What a shortcoming was the wearisome routine of Overbecque to a mind full of all the refined follies of Marie Antoinette’s Court! Even war and its chances offered a pleasurable contrast to such dull monotony, and the young bride hailed with eagerness the excitement and bustle of the moving armies—the long columns which poured along the highroad, and the clanking artillery heard for miles off! Monsieur d’Aerschot, like all his countrymen who held property near the frontier, was too prudent to have any political bias. Madame was, however, violently French. The people who had such admirable taste in toilet could scarcely be wrong in the theories of government; and a nation so invariably correct in dress, could hardly be astray in morals. Besides this, all their notions of mortality were as pliant and as easy to wear as their own well-fitting garments. Nothing was wrong but what looked ungracefully; everything was right that sat becomingly on her who did it—a short code, and wonderfully easy to learn. If I have dealt somewhat tediously on these tendencies of the time, it is that I may pass the more glibly over the consequences, and not pause upon the details by which the young French captain’s residence at Overbecque gradually grew, from the intercourse of kindness and good offices, to be a close friendship with his host, and as much of regard and respectful devotion as consisted with the position of his young and charming hostess.

He thought her, as she certainly was, very beautiful; she rode to perfection, she sang delightfully; she had all the volatile gaiety of a happy child, with the graceful ease of coming womanhood. Her very passion for excitement gave a kind of life and energy to the dull old château, and made her momentary absence felt as a dreary blank.

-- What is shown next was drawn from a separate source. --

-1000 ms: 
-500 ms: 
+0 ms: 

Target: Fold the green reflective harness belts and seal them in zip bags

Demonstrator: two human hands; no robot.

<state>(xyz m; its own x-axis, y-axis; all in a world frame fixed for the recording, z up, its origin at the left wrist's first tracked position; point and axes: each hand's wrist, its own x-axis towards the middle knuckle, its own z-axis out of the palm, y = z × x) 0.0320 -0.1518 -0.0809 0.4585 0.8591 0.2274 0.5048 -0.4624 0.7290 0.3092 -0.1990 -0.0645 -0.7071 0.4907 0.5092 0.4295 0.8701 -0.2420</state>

It is not my wish to speak of the feelings suggested by the contrast between her husband and the gay and chivalrous young soldier, nor how little such comparisons tended to allay the repinings at her lot. Their first effect was, however, to estrange her more and more from D’Aerschot, a change which he accepted with the most Dutch indifference. Possibly, piqued by this, or desirous of awakening his jealousy, she made more advances towards the other, selecting him as the companion of her walks, and passing the greater part of each day in his society. Nothing could be more honourable than the young soldier’s conduct in this trying position. The qualities of agreeability which he had previously displayed to requite, in some sort, the hospitality of his hosts, he now gradually restrained, avoiding as far as he could, without remark, the society of the young countess, and even feigning indisposition to escape from the peril of her intimacy.

He did more—he exerted himself to draw D’Aerschot more out, to make him exhibit the shrewd intelligence which lay buried beneath his native apathy, and display powers of thought and reflection of no mean order. Alas! these very efforts on his part only increased the mischief, by adding generosity to his other virtues! He now saw all the danger in which he was standing, and, although still weak and suffering, resolved to take his departure. There was none of the concealed vanity of a coxcomb in this knowledge. He heartily deplored the injury he had unwittingly done, and the sorry return he had made for all their generous hospitality.